▸ Data for analysis:
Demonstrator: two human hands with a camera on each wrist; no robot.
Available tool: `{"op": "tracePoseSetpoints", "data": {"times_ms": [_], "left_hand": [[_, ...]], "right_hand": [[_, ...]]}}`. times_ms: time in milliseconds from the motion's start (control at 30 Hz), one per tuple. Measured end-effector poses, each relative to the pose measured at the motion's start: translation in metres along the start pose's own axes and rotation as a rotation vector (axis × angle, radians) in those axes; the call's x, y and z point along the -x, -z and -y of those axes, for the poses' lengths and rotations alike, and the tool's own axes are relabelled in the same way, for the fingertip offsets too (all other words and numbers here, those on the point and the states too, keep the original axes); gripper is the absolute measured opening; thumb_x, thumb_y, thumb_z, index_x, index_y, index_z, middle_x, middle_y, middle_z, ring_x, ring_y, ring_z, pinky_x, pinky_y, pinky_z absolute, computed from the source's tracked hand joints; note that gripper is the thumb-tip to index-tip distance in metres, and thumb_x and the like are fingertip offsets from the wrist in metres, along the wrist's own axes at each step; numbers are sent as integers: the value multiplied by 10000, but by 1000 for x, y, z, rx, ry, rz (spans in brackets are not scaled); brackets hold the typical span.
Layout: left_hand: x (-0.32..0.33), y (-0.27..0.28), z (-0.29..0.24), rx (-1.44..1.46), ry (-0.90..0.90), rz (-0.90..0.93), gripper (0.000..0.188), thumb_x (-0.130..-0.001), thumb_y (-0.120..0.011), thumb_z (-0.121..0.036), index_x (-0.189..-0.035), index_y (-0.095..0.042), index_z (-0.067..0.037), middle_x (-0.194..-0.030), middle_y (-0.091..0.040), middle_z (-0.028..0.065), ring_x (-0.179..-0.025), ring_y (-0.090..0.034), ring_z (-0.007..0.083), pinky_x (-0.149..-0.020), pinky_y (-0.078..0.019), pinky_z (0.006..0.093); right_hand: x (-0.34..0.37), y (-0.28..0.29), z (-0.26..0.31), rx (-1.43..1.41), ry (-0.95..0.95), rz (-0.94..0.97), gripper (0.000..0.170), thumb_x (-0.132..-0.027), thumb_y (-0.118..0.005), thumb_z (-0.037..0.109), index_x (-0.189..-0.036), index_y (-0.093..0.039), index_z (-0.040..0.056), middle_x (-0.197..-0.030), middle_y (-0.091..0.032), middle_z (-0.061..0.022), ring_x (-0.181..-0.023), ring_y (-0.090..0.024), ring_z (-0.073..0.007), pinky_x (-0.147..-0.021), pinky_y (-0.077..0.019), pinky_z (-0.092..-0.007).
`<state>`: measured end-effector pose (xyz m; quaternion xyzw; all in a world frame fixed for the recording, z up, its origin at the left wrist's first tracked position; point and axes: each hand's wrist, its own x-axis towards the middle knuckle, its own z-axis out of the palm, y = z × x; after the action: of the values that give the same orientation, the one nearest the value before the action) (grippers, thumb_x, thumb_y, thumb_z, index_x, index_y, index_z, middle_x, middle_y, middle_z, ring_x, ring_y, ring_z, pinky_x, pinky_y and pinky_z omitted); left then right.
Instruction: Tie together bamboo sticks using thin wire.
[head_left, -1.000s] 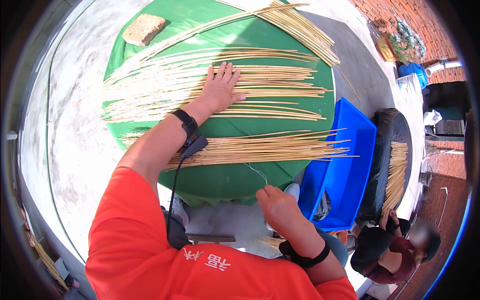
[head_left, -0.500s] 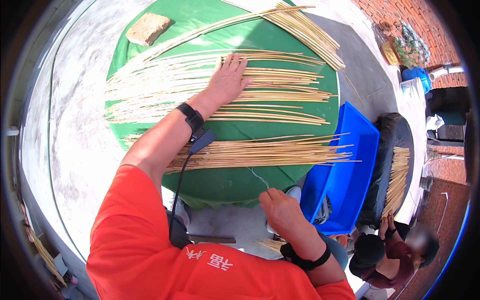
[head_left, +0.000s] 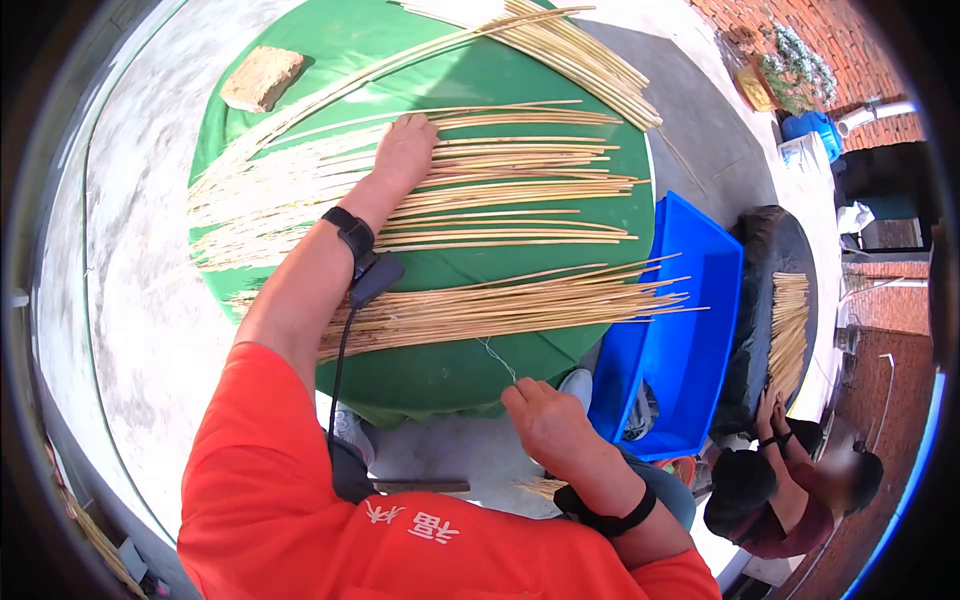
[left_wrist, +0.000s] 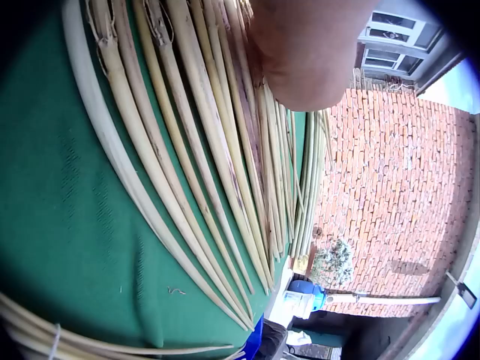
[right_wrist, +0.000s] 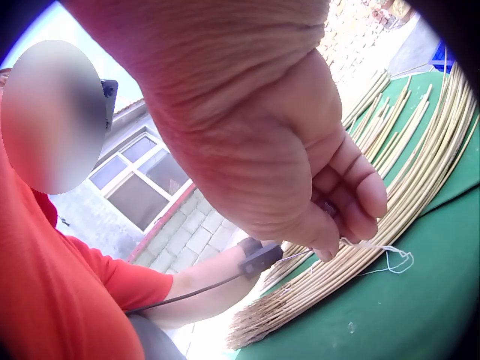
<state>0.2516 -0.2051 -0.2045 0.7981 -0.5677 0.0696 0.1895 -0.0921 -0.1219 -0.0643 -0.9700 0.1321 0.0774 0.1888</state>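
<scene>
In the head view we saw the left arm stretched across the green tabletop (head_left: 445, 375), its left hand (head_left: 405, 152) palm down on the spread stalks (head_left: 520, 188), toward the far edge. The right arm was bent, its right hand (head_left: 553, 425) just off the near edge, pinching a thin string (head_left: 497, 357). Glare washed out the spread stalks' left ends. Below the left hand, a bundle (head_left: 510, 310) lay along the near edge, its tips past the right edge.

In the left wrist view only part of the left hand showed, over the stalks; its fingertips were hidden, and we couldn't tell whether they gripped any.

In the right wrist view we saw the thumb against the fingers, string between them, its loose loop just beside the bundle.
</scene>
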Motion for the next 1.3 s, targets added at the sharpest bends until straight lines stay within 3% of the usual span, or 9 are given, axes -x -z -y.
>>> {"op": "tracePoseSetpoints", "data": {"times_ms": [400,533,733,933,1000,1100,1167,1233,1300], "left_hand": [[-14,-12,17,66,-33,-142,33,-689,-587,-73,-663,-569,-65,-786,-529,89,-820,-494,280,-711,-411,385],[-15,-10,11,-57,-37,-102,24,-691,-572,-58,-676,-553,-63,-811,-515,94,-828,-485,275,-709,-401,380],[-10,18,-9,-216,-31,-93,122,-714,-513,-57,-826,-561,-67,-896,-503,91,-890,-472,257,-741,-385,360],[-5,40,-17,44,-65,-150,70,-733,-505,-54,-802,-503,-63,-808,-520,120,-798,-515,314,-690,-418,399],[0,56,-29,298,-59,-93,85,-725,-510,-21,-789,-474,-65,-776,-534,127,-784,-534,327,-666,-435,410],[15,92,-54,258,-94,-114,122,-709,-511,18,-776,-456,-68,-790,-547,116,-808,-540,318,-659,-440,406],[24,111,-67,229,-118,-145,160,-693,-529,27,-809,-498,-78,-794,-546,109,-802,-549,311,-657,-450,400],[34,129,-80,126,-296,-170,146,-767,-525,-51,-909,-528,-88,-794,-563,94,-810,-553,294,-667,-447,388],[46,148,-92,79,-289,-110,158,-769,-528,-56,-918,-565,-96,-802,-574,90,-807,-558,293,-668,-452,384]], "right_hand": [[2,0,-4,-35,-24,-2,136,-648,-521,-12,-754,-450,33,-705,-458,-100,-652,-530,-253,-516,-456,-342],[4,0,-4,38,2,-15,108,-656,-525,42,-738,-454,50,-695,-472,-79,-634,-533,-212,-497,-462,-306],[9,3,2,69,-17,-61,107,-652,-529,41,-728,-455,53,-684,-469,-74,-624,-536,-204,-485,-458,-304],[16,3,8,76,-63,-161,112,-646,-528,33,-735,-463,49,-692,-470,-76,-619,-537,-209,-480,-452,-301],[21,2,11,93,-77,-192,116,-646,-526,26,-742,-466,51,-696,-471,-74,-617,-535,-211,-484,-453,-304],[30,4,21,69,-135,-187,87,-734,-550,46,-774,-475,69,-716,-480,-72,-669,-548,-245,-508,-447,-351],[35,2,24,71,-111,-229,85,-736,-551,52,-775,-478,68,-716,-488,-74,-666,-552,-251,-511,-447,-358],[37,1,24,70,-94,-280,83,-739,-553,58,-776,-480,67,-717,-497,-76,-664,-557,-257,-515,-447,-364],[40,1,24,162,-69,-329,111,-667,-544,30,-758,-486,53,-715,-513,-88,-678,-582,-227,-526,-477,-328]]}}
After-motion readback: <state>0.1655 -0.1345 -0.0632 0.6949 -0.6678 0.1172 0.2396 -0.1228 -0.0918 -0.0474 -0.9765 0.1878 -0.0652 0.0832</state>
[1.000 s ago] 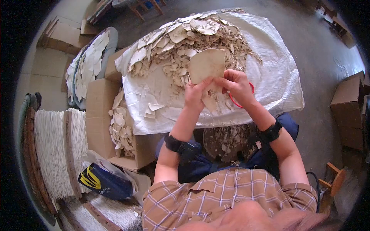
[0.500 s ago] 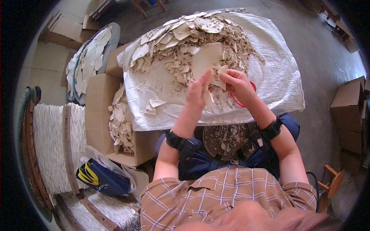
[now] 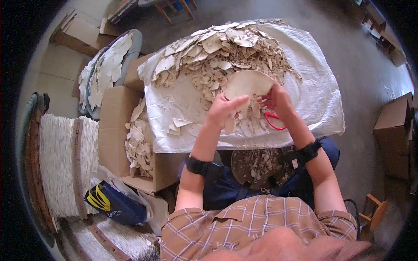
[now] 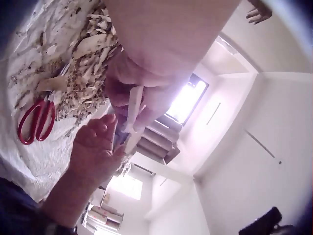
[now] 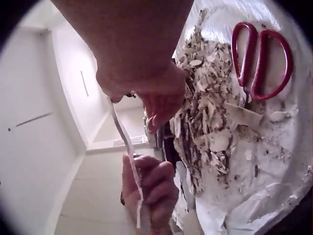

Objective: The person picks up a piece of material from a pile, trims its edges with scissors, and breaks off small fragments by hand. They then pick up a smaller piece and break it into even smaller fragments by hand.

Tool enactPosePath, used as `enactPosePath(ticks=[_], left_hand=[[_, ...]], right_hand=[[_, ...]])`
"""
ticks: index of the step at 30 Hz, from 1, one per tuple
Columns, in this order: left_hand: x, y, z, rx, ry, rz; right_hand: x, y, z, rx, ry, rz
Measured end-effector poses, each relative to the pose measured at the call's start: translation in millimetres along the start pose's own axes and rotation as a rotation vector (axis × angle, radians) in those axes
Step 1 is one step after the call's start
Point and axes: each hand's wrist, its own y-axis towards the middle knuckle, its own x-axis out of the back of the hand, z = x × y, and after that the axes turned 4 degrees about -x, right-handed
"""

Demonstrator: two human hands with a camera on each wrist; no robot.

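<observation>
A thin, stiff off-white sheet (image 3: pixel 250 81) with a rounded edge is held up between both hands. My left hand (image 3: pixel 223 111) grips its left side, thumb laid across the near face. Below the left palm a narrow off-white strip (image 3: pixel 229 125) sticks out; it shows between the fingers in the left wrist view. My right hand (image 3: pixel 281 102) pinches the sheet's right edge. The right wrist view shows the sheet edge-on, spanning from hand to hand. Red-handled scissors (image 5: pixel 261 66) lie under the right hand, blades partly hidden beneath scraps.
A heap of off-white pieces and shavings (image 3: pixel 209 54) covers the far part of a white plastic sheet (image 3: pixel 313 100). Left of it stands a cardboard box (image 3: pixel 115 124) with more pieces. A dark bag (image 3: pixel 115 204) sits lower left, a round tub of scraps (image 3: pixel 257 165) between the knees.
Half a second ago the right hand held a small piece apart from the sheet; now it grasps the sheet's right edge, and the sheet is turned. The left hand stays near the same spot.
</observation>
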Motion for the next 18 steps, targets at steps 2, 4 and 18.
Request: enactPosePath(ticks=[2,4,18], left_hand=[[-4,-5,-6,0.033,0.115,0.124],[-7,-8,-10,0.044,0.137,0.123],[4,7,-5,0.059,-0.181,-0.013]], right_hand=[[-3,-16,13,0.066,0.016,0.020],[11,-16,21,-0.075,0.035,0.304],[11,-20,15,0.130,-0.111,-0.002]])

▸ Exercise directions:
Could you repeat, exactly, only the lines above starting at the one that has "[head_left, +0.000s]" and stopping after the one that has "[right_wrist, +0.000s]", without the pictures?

▸ Exercise answer:
[head_left, +0.000s] 
[left_wrist, +0.000s] 
[right_wrist, +0.000s] 

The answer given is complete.